STYLIANIDES. PIKIS. JJ.]

IN THE MATTER OF ARTICLE 146 OF THE CONSTITUTION

CHRISTOFOROS KYTHREOTIS, AS ADMINISTRATOR

OF THE ESTATE OF ARIADNI ZAKKA, DECEASED

AND OTHERS,

Applicants,

v.

THE REPUBLIC OF CYPRUS, THROUGH

THE COUNCIL OF MINISTERS,

Respondent.

(Case No. 381/79).

Constitutional Law—Right to property—Constitution, Articles 23.2 and 23.3—Prohibition of erection of buildings by reason of a Notice under section 5(A) (1) of the Foreshore Protection Law, Cap. 59 as amended—54% of applicants' property affected thereby—Notice results in limitations or restrictions (Article 23.3) and not in deprivation (Article 23.2)—Said limitations or restrictions justified under Article 23.3—-Delay to offer or pay compensation—Does not render said Notice unconstitutional or unlawful.

By means of this recourse the applicants challenge the Notice dated 2.8.79 made under s. 5A(1) of the Foreshore Protection Law, Cap. 59, as amended, in particular, by Laws 8/72 and 52/75, which specified areas in which no buildings can be erected and which affected applicants' immovable property within the municipal limits of Paphos to an extent of 54%.

Held, dismissing the recourse: (1) The sub judice Notice results in restrictions and limitations on the property of the applicants in the sense of Article 23.3 of the Constitution and not in deprivation in the sense of Article 23.2. Such Restrictions or limitations are not unconstitutional inasmuch as they are "absolutely necessary in the interest of .... the development and utilisation" of the applicants' property "to the promotion of the public benefit" as envisaged by Article 23.3.

(2) The delay to pay compensation that may be due under Article 23.3 or section 5A(3) of Cap. 59 does not render the sub judice act as unconstitutional or unlawful, especially as it would be premature for compensation offered or paid before pronouncement by this Court on the validity of the sub judice act.

Recourse dismissed.

No order as to costs.

Cases referred to:

The Holy See of Kitium v.

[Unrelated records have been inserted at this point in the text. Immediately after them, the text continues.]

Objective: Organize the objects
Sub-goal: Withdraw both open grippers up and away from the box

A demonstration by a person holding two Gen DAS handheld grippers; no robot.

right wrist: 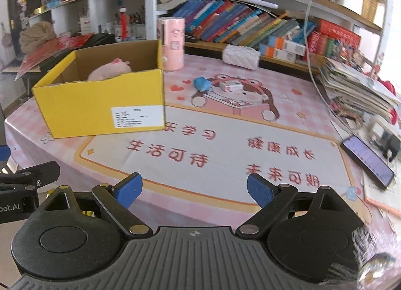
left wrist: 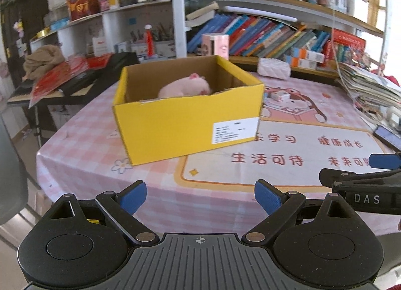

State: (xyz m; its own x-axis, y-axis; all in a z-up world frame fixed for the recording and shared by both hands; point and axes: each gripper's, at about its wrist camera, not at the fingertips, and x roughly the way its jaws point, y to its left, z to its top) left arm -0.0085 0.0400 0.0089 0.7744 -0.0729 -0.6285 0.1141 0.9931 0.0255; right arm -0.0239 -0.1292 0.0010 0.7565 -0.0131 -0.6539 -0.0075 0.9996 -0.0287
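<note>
Yellow cardboard box (right wrist: 100, 99) is parked on the left side of the pink checked tablecloth (right wrist: 225, 124), top open, and there's already a pink plush pig (right wrist: 110, 70) lying inside it. So as I read it we're partway through the tidy-up: one item in, a few loose ones to go.

What's left out on the table, from the right wrist view: a small blue thing (right wrist: 203, 83) that I can't identify for sure, and just beside it a little white and red packet (right wrist: 231, 86), both sitting on the cartoon print a bit past the box's right corner. There's also a pink cylinder (right wrist: 172, 44) standing behind the box, a white quilted pouch (right wrist: 240, 56) by the bookshelf, and a phone (right wrist: 368, 160) off to the right, though I doubt the phone is part of the job.

Both claws are empty right now. Left gripper (left wrist: 200, 201) has its blue pads spread wide with nothing between them, hovering over the near table edge in front of the box. Right gripper (right wrist: 194, 193) is the same, wide apart, nothing held, pointed down at the open middle of the cloth.

My guess for next: reach the right one forward to the blue thing, straddle it, close, then carry it left over the box rim. It's small and low, so the pads need to come right down to the cloth.
</note>
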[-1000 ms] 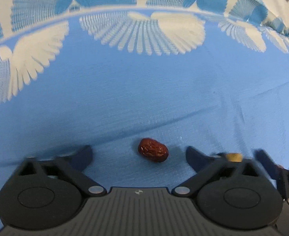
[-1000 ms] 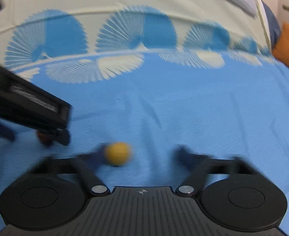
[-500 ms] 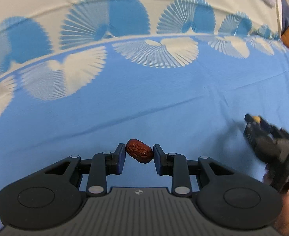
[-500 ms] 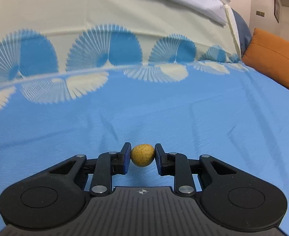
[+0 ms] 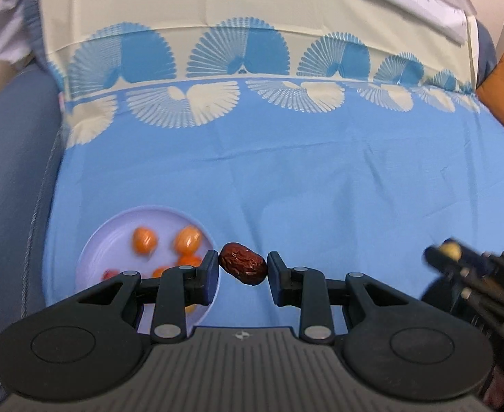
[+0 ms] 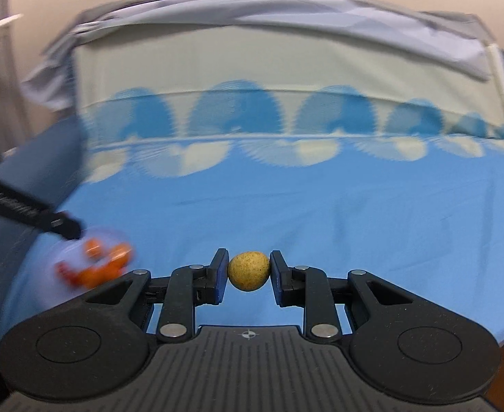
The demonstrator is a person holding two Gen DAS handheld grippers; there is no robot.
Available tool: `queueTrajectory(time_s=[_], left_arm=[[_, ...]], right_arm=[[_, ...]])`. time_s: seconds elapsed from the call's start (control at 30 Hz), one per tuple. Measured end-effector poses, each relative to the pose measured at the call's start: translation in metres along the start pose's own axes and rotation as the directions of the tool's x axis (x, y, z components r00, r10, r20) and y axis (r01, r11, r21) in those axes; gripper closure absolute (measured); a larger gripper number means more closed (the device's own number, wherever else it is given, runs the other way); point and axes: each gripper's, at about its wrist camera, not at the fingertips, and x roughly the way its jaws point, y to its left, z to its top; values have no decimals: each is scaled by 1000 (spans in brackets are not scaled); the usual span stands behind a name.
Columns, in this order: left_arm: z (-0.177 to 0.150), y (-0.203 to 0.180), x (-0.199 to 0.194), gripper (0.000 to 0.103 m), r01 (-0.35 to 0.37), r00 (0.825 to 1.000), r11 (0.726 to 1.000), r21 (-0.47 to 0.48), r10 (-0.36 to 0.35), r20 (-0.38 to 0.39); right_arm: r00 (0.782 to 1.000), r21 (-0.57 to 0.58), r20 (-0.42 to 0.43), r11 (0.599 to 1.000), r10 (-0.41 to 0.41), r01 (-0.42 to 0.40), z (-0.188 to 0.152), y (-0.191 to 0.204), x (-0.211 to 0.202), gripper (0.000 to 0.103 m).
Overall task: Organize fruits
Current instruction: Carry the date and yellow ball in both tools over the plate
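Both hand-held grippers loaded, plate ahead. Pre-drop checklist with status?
1. Left hand-held gripper clamped on red date: ok.
2. Right hand-held gripper clamped on yellow round fruit: ok.
3. Both fruits lifted off the blue sheet: ok.
4. Lilac plate in view, with free space: ok; it holds orange fruits but has bare patches.
5. Date over plate: not ok, just right of the rim.
6. Grippers clear of each other: cannot tell, right-wrist view blurred.

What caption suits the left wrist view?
Left gripper holding a wrinkled dark-red date beside a lilac plate of orange fruits.
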Motion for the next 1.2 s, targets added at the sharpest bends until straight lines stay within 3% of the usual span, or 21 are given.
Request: queueTrajectory(time_s=[0.13, 0.4, 0.77, 1.2], left_arm=[[-31, 14, -38, 69, -43, 999, 999, -7, 43, 29], [-76, 41, -83, 69, -99, 991, 992, -73, 105, 82], [-95, 55, -117, 69, -105, 979, 988, -112, 122, 162], [-102, 64, -120, 69, -115, 977, 982, -153, 140, 161]], right_arm=[[997, -72, 11, 994, 79, -78, -2, 34, -24, 76], [989, -200, 44, 971, 141, -130, -1, 81, -55, 76], [987, -252, 66, 959, 146, -126, -8, 97, -77, 76], [988, -267, 30, 954, 149, -135, -11, 104, -74, 76]])
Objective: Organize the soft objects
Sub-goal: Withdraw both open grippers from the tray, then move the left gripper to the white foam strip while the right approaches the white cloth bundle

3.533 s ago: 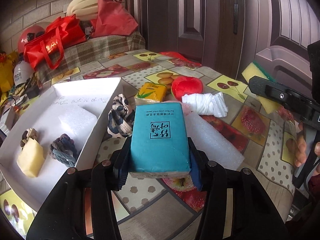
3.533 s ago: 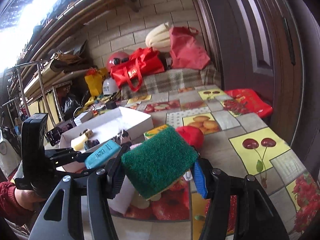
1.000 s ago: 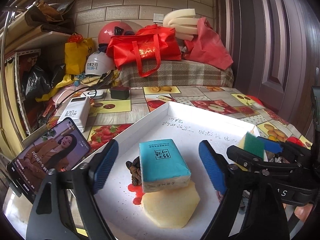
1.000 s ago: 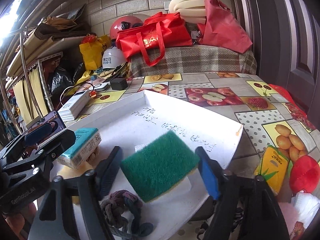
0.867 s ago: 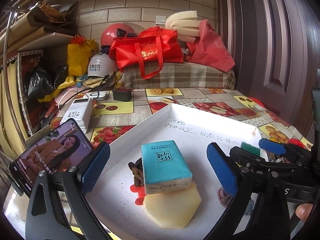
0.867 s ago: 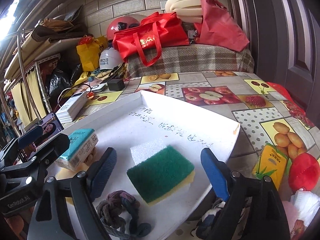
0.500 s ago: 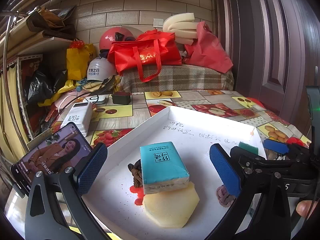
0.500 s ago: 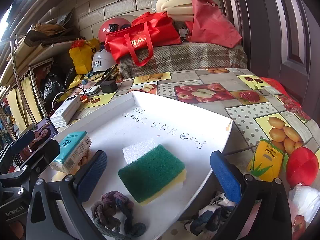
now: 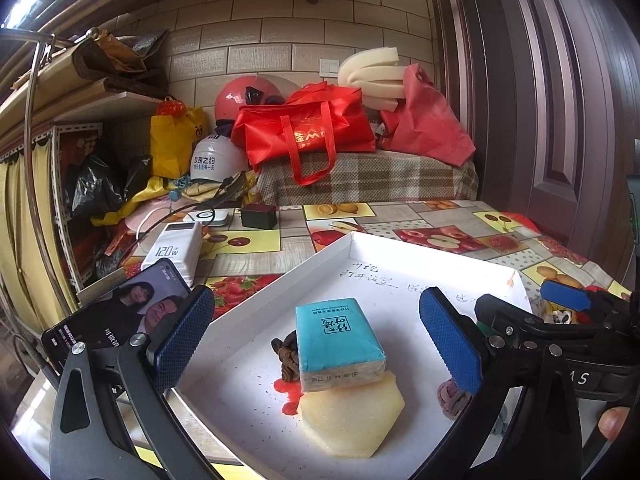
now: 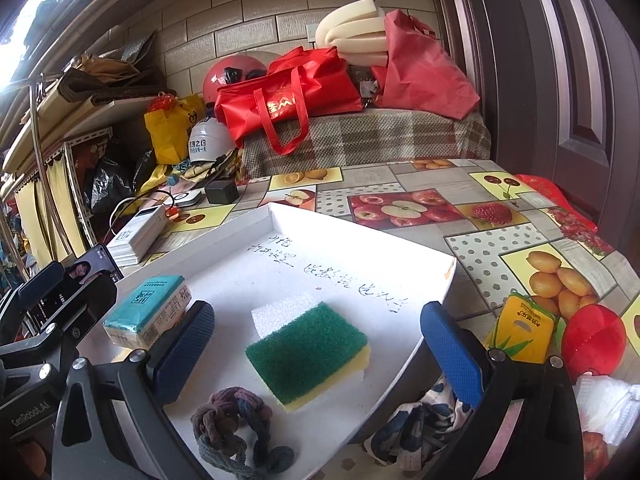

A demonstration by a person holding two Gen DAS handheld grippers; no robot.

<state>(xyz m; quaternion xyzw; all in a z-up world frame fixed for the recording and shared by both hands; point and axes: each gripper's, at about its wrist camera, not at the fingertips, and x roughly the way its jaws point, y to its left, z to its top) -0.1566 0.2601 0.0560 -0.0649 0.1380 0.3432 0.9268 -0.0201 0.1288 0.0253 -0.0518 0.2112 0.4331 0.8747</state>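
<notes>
Since a few seconds ago both loads have gone from the table into the tray (image 10: 448, 268): the tissue pack (image 9: 338, 338) and the sponge (image 10: 308, 350) were clamped then and now lie free. The tray sits on the near left of the table (image 10: 472, 248). The pack rests on a yellow foam block (image 9: 352, 416) at the near left of the tray; the sponge lies near the middle, partly on a white foam piece (image 10: 282, 314), with a braided cord (image 10: 236, 428) nearer still. The left gripper (image 9: 318, 340) and right gripper (image 10: 316, 354) both stand spread wide, pads clear of everything. This looks like the release step, finished. Next, I judge, comes a reach right for what is left outside: the patterned cloth (image 10: 416, 432), yellow pack (image 10: 522, 328), red ball (image 10: 594, 338) and white cloth (image 10: 608, 404).
</notes>
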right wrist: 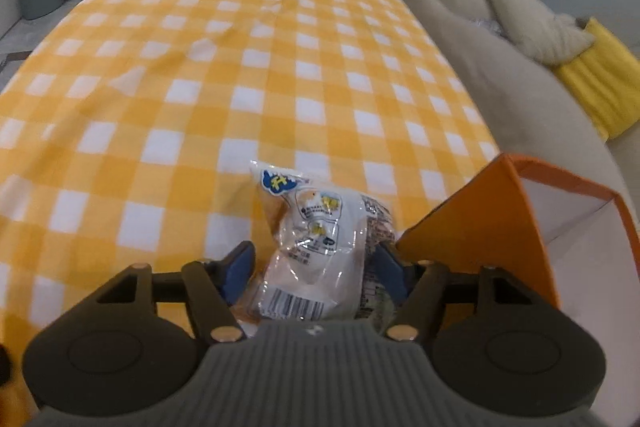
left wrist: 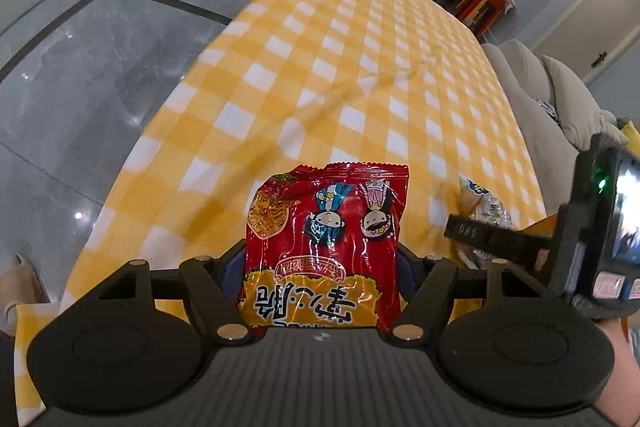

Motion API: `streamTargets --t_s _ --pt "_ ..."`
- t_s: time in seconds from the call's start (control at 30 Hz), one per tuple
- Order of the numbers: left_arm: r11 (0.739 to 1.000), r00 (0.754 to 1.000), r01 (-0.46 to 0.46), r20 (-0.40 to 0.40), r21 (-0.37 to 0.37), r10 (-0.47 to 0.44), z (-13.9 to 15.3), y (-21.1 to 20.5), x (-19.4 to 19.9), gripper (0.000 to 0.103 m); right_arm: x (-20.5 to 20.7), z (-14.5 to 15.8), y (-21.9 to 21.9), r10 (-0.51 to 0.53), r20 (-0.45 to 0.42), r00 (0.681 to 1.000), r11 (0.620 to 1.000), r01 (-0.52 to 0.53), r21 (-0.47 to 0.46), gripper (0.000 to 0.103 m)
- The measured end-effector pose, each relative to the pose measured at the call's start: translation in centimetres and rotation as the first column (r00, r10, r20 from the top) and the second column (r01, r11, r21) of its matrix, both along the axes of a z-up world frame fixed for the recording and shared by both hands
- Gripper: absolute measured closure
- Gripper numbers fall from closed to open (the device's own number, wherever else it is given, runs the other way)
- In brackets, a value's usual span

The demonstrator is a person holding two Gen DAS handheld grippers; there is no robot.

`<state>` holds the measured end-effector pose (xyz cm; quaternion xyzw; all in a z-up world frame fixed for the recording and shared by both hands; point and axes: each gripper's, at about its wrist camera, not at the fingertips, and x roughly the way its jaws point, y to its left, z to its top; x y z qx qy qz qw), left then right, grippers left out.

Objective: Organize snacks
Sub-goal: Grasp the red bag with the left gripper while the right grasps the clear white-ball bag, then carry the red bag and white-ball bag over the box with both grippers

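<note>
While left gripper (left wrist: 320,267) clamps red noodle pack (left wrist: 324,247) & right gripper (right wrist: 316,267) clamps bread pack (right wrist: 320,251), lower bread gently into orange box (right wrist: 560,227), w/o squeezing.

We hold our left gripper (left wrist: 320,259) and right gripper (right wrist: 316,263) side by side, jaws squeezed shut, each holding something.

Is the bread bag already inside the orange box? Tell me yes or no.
No: in the right wrist view the bread bag sits between the right gripper fingers, left of the orange box, above the tablecloth.
</note>
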<state>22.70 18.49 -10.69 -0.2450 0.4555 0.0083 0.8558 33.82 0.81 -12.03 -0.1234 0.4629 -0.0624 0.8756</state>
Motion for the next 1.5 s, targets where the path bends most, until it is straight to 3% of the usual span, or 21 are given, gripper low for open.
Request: streamTargets --t_s 0.13,0.3,0.47,0.83,1.13,1.5 --pt "0.999 1.000 -0.018 -0.004 -0.037 0.018 -0.1 0.7 0.1 0.022 -1.9 0.2 0.4 0.116 -0.026 0.993 0.993 -0.117 -0.012 0.050" --pt "0.999 1.000 -0.026 -0.018 -0.030 0.026 -0.5 0.8 0.1 0.022 -5.5 1.1 -0.1 0.258 -0.038 0.965 0.966 -0.257 0.023 0.056" --pt "1.000 1.000 -0.011 -0.024 -0.014 0.011 -0.6 0.6 -0.1 0.022 -8.6 1.3 0.2 0.344 -0.043 0.938 0.938 -0.345 -0.023 0.063" --pt "1.000 1.000 0.000 -0.028 0.017 0.001 -0.6 0.4 -1.1 0.022 -10.5 2.8 -0.7 0.334 -0.031 0.942 0.940 -0.330 0.083 0.072" --pt "0.997 0.999 -0.035 -0.022 0.070 0.036 -0.1 0.0 -3.1 0.022 -12.1 4.9 -0.2 0.343 0.031 0.939 0.925 -0.344 0.162 0.076" --pt "0.990 0.985 0.030 0.166 0.136 -0.052 6.3 -3.8 -4.5 0.022 -14.9 12.5 -6.7 0.299 0.177 0.938 0.867 -0.344 0.361 0.076"
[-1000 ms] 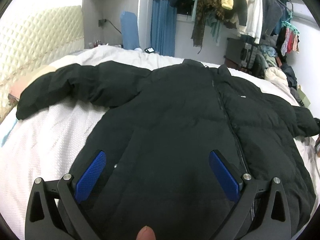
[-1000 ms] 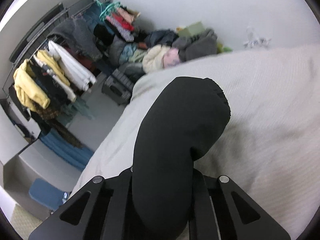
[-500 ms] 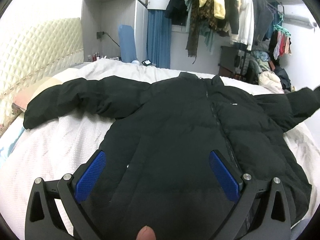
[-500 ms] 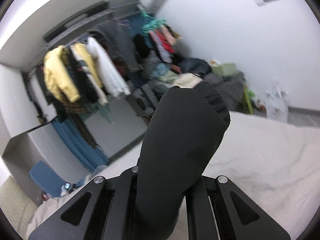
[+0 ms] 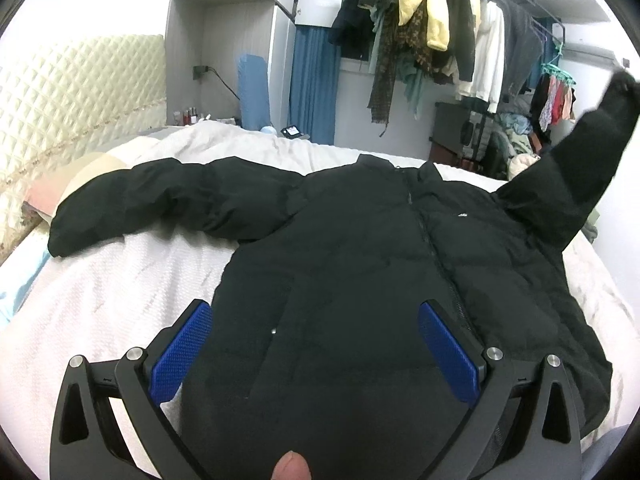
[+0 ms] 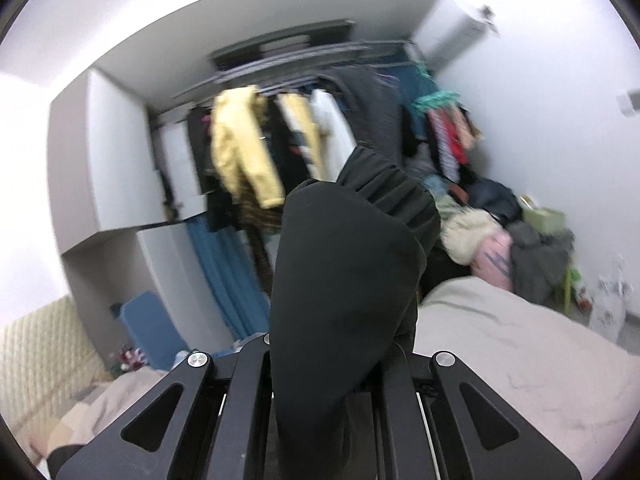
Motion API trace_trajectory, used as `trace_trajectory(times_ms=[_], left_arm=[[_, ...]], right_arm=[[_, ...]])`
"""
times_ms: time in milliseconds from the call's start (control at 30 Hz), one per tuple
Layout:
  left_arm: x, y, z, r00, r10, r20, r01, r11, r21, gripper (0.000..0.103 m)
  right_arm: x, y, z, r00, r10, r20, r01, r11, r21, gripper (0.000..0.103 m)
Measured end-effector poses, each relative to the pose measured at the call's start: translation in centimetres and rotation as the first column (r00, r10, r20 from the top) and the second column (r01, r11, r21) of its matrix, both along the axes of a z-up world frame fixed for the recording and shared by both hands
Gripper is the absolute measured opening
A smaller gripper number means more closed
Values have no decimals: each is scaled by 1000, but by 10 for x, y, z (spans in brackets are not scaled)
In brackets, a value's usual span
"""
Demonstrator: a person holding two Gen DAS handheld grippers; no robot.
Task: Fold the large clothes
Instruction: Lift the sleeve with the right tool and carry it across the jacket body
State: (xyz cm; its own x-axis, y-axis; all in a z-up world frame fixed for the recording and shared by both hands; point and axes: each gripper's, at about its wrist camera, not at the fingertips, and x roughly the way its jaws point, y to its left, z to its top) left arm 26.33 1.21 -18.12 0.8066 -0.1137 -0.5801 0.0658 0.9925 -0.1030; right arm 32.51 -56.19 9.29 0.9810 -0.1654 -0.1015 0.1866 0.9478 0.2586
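bed (image 5: pixel 120 288) | quilted headboard (image 5: pixel 72 92) | blue curtain (image 5: pixel 314 84) | hanging clothes (image 5: pixel 436 36) | clothes pile (image 6: pixel 508 240)

White walls enclose a bedroom where a bed (image 5: pixel 120 280) with a cream quilted headboard (image 5: pixel 80 92) faces a crowded clothes rail (image 5: pixel 460 20), a blue curtain (image 5: pixel 314 84), grey cabinets (image 5: pixel 224 8) and an air conditioner (image 6: pixel 452 36).

Even, shadowless indoor light; heavy fisheye bending with dark corners; motion blur across the right wrist view.

Home bedroom: bed (image 5: pixel 120 288), quilted headboard (image 5: pixel 80 92), crowded clothes rail (image 5: pixel 460 40), apparently laundry heap (image 6: pixel 500 240).
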Motion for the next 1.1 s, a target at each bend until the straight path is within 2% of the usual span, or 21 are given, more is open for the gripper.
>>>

The Municipal Council of Limassol, 1 R.S.C.C. 15;

Sofroniou v. The Municipality of Nicosia (1976) 3 C.L.R. 124;

Manglis v. The Republic (1984) 3 C.L.R. 351;

Charalambides v. The Republic (1984) 3 C.L.R. 1516;

Paraskevas Lordos Ltd. v. The Republic (1974) 3 C.L.R. 447.

Recourse.

Recourse against the decision of the respondent whereby areas of the foreshore, or adjoining the foreshore, within the municipal areas of Paphos, were specified as areas in which no buildings can be erected.

L. Kythreotis, for the applicants.

G. Erotokritou (Mrs.), Senior Counsel of the Republic, for the respondent.

Cur. adv. vult.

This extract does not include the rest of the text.